Friday, November 16, 2012

Dress Your Family in Corduroy and Denim, by David Sedaris


            A while back, I read a novel that is chockfull of entertaining short stories called “Dress Your Family in Corduroy and Denim.”  Ranging from his childhood to his relationships and even to undergoing the process of purchasing real-estate, the author of the book, David Sedaris, consistently kept me interested in what would happen in each story next. Plus, after each short story, I was left wondering how things went after the event that he just ended the chapter with.  In the beginning of the novel, a couple humorous entries about Sedaris’ occasionally reckless youth that I particularly enjoyed.
In one chapter, Sedaris and his siblings are locked out of their house and their mother denies them passage, so they decide to get back at their mother.  After quick contemplation, they elect to go to a busy road and have one of them get hit by a car.  They legitimately decide to pull this crazy stunt, but fortunately the first car to drive up to Sedaris’ sister (who is, at the moment, laying down right in the middle road) turns out to be a family friend, so the kids are saved from their own foolishness in the end.  This short story entertained me quite a lot.  Sedaris mentions that he was thinking along the lines of “well, once she finds out one of us got sent to the hospital, she is surely going to feel bad then.”  I have a personal connection to this memory of Sedaris’.  Back when I was a foolish little boy myself, my friends and I always thought that we could sue anyone for doing something we didn’t like.  If a teacher talked to us with a rude attitude one day, at lunchtime we would discuss how we would go about suing her.  In retrospect, however, the majority of short stories in this novel have ideas that I could definitely find ways to connect to my life.  This book makes for a good read for anyone, and I additionally would recommend it to anyone who enjoys comparing stories from novels to their own lives.

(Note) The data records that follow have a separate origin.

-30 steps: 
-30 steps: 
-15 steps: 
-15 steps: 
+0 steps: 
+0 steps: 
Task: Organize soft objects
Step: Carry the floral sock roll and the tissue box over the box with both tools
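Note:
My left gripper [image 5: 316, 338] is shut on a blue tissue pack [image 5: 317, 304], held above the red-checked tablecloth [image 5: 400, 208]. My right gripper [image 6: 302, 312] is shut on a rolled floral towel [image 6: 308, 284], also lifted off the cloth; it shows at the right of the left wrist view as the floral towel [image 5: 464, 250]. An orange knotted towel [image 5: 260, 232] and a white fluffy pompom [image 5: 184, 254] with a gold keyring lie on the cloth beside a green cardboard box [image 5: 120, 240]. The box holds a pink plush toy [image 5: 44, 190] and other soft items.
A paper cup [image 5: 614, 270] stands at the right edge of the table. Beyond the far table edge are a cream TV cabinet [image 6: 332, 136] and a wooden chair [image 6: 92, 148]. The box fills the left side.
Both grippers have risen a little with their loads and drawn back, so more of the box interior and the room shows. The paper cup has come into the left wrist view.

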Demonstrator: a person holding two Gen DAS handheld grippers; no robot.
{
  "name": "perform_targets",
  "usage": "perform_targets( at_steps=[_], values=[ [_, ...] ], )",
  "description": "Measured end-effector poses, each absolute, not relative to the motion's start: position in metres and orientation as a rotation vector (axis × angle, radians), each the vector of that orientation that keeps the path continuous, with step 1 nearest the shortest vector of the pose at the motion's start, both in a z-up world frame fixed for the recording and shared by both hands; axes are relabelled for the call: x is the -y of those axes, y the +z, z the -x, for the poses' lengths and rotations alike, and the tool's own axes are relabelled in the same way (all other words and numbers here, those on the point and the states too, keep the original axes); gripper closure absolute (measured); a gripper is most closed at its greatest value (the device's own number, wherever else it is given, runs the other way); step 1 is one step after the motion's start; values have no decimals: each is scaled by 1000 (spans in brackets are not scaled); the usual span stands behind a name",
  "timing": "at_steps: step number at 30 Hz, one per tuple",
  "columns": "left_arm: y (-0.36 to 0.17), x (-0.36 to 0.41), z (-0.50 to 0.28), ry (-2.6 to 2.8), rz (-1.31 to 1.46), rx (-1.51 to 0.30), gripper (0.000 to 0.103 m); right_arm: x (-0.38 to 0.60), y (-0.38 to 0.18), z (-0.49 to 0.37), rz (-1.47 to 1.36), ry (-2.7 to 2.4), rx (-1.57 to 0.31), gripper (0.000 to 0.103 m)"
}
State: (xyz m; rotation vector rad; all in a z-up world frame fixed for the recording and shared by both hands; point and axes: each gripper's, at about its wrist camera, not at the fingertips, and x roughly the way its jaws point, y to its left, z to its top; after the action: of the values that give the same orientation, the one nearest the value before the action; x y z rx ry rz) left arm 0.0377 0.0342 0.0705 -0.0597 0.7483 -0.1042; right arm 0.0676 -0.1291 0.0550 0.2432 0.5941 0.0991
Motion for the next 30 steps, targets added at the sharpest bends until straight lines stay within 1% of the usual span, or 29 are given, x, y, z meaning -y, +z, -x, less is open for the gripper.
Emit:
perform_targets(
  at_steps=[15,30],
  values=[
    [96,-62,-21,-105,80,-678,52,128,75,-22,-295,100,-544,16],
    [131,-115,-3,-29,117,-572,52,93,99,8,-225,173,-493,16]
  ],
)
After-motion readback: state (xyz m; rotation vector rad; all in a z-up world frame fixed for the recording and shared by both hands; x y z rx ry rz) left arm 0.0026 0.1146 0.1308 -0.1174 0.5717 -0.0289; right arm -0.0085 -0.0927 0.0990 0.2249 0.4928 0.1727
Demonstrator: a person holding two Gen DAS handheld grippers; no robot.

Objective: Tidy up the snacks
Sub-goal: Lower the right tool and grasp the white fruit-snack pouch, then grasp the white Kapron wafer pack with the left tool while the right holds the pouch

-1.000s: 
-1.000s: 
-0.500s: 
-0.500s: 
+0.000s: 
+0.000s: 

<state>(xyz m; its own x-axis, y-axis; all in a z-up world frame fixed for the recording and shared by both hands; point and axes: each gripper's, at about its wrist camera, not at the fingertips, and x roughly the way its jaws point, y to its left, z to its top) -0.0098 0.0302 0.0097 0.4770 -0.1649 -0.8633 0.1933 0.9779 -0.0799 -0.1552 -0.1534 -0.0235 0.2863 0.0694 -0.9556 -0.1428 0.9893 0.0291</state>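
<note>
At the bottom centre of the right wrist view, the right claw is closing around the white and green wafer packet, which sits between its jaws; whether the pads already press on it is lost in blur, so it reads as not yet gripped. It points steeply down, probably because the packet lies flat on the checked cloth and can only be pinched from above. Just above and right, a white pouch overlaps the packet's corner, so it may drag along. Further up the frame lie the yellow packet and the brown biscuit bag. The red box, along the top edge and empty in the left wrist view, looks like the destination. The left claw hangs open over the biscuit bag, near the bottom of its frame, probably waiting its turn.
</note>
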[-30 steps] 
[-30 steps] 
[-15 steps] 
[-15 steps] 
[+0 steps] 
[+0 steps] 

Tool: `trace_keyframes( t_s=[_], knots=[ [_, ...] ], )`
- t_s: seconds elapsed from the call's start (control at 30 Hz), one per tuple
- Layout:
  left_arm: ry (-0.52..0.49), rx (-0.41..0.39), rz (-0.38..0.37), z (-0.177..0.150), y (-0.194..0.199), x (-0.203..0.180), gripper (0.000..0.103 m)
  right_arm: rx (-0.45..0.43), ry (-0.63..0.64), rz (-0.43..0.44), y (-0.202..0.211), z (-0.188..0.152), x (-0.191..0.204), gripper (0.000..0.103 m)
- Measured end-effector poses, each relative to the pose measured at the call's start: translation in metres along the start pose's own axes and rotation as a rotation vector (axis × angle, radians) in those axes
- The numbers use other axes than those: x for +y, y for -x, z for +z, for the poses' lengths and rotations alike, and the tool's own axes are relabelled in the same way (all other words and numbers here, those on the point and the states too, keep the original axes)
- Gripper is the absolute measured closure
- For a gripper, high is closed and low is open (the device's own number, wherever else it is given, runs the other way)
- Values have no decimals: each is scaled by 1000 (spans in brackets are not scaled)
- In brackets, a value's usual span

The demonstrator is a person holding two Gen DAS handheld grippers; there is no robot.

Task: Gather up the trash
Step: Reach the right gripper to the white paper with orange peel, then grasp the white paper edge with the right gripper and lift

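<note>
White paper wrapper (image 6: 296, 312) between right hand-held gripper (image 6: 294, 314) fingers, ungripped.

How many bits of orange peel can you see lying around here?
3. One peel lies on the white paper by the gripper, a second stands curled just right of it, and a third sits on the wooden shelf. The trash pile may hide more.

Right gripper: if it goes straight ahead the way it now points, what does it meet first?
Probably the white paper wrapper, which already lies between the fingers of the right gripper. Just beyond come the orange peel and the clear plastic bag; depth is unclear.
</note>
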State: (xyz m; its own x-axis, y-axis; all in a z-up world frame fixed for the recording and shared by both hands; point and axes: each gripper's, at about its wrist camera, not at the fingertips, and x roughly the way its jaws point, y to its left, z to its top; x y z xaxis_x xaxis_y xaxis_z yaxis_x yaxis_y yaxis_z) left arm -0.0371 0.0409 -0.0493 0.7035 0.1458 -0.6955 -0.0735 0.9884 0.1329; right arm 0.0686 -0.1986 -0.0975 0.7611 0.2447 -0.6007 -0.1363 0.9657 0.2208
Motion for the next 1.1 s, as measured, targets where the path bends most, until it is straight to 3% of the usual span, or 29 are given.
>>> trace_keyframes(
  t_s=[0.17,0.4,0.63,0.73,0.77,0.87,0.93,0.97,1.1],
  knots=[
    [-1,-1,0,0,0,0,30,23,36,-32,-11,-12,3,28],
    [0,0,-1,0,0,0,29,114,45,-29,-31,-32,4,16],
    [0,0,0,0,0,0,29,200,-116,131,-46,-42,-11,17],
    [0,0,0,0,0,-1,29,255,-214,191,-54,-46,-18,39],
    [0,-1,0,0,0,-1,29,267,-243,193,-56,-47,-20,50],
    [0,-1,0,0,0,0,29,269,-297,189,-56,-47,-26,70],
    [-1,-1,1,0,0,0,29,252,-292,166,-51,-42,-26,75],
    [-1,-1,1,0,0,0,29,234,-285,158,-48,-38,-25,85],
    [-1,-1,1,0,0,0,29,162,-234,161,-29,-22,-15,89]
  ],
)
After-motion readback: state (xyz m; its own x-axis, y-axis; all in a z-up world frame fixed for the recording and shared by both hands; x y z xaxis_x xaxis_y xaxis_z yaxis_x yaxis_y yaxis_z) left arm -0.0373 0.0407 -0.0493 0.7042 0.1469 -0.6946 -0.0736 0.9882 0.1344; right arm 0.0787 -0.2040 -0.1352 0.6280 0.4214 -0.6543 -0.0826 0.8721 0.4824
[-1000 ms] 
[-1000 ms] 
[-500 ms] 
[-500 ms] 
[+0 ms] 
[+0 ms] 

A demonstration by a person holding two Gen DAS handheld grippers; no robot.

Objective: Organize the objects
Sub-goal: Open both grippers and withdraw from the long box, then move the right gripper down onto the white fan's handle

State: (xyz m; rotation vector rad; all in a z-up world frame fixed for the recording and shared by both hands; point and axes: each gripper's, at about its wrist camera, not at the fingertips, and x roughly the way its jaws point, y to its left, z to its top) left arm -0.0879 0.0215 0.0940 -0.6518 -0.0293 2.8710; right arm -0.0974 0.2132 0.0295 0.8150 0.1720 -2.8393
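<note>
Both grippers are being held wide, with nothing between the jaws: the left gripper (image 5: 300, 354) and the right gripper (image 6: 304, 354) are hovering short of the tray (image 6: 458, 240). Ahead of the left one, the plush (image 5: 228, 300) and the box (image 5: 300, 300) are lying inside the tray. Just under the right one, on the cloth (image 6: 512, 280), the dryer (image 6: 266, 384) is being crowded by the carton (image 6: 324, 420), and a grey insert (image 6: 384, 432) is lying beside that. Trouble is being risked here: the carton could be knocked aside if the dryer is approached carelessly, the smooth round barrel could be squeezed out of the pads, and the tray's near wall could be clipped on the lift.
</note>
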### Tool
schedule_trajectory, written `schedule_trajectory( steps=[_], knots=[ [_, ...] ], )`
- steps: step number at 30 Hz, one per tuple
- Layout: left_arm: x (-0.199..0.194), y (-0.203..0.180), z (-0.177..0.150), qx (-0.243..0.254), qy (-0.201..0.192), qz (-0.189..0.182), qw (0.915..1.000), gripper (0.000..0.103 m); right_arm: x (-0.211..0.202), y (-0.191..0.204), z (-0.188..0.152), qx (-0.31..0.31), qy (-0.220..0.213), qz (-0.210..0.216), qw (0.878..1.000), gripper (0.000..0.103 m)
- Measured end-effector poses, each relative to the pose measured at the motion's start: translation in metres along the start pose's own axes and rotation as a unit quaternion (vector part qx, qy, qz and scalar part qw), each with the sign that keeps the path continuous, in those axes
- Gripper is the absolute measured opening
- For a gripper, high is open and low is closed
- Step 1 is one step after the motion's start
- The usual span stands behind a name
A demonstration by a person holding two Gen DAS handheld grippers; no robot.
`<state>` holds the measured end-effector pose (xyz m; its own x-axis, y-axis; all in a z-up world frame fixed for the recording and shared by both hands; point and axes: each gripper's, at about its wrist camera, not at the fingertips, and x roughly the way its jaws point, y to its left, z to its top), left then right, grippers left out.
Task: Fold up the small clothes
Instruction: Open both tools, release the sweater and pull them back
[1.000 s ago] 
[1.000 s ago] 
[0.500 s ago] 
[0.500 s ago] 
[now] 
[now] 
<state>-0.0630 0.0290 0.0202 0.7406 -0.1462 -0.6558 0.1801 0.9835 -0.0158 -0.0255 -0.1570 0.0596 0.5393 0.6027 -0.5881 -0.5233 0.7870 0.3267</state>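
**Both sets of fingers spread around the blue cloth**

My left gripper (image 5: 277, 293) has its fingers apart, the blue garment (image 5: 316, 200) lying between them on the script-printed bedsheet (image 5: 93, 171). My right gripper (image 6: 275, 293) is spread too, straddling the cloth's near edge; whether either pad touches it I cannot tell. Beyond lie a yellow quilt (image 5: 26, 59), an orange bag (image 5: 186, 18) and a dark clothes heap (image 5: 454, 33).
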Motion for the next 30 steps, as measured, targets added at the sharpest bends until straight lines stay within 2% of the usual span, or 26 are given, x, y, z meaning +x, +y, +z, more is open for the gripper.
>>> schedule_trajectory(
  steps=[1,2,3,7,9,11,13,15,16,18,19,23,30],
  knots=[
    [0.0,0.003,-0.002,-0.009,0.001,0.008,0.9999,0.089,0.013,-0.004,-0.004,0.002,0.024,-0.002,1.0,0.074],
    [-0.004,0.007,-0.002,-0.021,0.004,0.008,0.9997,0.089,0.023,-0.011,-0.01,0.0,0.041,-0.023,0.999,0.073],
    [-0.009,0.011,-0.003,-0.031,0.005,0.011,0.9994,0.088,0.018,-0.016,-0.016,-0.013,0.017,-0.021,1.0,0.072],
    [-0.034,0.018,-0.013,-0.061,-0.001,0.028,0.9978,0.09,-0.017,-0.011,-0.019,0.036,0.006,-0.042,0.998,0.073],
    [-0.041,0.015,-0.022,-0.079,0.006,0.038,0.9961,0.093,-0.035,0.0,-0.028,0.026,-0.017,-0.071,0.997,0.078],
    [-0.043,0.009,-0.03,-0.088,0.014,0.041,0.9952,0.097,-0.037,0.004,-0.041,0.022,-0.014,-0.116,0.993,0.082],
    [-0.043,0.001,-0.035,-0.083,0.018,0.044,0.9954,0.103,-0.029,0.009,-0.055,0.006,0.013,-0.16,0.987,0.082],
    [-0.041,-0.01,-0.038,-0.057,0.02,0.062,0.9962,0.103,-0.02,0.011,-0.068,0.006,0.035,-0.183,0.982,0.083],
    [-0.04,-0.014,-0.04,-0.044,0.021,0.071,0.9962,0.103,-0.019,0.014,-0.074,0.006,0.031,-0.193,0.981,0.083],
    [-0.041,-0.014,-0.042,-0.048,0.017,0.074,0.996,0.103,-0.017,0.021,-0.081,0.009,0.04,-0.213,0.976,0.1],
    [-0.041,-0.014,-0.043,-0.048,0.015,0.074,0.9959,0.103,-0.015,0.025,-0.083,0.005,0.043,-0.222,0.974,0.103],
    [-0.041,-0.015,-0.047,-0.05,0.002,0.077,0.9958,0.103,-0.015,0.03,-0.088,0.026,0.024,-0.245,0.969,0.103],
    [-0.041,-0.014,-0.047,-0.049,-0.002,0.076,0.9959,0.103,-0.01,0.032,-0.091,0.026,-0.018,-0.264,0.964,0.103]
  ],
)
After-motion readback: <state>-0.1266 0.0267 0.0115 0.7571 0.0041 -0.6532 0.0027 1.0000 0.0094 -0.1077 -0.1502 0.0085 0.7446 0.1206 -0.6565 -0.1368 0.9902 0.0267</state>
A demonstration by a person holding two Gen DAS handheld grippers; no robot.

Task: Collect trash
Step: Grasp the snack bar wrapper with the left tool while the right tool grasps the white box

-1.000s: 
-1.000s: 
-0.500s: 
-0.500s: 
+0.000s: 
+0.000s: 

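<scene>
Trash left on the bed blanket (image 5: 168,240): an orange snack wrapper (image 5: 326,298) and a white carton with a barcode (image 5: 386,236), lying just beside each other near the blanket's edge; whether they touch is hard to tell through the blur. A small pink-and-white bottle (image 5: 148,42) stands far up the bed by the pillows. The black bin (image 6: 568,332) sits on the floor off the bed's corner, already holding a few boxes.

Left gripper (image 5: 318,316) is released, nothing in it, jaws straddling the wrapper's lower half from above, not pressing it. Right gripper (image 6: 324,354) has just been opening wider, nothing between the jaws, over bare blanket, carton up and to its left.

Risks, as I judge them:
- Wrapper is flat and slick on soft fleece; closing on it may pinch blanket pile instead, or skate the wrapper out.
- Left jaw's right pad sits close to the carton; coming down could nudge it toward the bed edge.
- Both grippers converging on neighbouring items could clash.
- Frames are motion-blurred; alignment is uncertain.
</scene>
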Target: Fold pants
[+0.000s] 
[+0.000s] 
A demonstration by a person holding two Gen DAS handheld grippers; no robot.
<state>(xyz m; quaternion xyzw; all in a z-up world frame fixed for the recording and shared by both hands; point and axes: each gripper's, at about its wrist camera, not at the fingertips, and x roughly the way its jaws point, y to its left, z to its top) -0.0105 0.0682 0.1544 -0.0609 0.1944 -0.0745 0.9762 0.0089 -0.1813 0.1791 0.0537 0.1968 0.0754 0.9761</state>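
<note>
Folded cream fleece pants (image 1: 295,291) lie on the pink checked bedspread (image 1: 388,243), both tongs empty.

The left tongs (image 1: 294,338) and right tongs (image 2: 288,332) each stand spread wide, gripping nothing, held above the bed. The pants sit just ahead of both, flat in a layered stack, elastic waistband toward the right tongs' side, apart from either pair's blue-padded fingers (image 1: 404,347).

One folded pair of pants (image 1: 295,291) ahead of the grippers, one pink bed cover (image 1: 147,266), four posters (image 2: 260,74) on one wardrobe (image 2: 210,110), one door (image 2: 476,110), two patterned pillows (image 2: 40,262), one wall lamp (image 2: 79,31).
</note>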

Freakonomics, by Steven D. Levitt & Stephen J. Dubner


     One book that I have recently finished reading, Freakonomics, by Steven D. Levitt and Stephen J. Dubner, was a page-turner from the very beginning.  The novel starts off with Levitt and Dubner explaining different economic concepts, and then as the book progresses, amassing a plethora of stories, the co-authors exemplify how such concepts are naturally linked to the nature of the common man.  A very unique tactic that the authors utilized for the aforementioned examples is that of using outrageously random types of people in order to make a point.  
     One chapter in the book even discusses the similarities of the Ku Klux Klan and Real-Estate Agents, another comparing Schoolteachers to Sumo Wrestlers.   In one chapter of the book that sported the ridiculous-sounding name, “Why Do Drug Dealers Still Live With Moms?” an intrepid researcher by the name of Sudhir Venkatesh ventures into South Chicago, his objective being to study a crack-dealing gang of statistically the most violent neighborhood of the city.  During this trek of Venkatesh’s, one gangster, on the topic of why he is undergoing such a dangerous lifestyle, explained that “[they] ain’t got no choice, and if that means getting killed, well s**t, it’s what n****rs do around here to feed their family” (94).  This quote from Venkatesh’s total of six years of continuous ghetto research is particularly intriguing when considering all the various incentives in today’s world of economics.  There is no better reason to do something than to do it for the sake of your life, let alone for the sake of your family members’ lives.  The concept of incentives is thoroughly explored throughout the book by Levitt and Dubner, along with many other economic ideas and factors, although this makes for a great read for just about anyone who has interest in human nature—and of course economics.